TASK DIRECTIONS:
Each line below from the one containing "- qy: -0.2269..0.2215" through the one containing "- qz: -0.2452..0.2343" should be output exactly as it stands, and no other line should appear.

Recorded data:
☆ ☆ ☆ ☆ ☆

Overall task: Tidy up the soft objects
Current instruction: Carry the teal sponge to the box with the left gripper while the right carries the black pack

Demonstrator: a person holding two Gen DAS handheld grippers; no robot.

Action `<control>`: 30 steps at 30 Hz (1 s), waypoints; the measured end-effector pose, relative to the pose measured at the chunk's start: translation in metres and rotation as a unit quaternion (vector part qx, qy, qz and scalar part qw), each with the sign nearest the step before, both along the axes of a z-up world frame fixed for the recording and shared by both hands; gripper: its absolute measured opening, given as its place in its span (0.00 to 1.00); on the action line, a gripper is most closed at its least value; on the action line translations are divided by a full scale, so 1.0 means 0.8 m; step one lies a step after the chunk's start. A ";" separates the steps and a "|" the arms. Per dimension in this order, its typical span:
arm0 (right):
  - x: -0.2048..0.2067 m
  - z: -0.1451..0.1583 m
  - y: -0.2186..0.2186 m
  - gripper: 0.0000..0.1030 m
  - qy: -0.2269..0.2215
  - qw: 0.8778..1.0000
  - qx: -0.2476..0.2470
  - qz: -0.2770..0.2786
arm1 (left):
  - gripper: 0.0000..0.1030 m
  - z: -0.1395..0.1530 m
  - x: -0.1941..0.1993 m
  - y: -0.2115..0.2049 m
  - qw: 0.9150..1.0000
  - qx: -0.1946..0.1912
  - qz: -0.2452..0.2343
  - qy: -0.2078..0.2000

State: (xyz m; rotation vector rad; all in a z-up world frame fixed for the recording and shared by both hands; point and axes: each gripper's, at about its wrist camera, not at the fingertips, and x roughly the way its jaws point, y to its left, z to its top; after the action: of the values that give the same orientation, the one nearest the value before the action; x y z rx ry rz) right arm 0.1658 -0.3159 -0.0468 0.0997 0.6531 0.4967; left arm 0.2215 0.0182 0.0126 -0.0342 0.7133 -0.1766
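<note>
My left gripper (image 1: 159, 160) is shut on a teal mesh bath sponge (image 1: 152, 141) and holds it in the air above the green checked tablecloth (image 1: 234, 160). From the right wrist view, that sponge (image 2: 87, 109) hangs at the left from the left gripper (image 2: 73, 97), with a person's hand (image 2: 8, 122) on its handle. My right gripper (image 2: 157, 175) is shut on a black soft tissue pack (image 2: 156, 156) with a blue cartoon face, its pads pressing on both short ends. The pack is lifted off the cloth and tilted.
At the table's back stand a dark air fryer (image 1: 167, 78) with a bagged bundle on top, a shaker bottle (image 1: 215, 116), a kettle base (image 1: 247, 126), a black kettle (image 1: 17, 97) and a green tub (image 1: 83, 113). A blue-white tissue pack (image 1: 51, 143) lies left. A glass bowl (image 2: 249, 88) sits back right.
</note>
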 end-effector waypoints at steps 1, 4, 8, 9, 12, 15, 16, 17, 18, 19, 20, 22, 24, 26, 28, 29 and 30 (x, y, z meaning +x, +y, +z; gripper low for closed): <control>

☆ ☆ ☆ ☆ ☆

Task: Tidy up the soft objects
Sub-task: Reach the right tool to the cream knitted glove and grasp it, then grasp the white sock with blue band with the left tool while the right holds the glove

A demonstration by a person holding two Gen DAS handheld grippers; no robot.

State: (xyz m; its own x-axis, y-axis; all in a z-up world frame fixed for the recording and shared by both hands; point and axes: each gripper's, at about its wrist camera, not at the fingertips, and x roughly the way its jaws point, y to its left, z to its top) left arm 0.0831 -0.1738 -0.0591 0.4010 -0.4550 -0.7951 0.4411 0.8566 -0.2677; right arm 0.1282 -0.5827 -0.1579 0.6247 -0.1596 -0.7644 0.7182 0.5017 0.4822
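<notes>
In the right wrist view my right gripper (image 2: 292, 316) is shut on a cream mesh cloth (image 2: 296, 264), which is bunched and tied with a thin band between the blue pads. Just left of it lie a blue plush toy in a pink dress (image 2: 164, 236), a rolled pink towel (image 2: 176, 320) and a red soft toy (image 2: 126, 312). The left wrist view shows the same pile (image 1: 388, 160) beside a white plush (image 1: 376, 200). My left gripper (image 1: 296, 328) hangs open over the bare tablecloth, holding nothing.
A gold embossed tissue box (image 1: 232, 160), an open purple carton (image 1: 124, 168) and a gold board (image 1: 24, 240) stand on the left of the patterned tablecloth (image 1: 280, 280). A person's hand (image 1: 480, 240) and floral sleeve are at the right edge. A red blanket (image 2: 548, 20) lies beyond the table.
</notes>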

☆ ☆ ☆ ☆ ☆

WRITTEN ANSWER:
  - qy: -0.2269..0.2215
  - qw: 0.8778..1.0000
  - qx: -0.2476..0.2470
  - qz: -0.2770..0.2786
arm1 (left):
  - gripper: 0.0000..0.1030 m
  - z: -0.1395..0.1530 m
  - x: -0.1941..0.1993 m
  - y: -0.2115..0.2049 m
  - qw: 0.9150..1.0000
  - qx: -0.1946..0.1912
  - qz: -0.2452..0.2343

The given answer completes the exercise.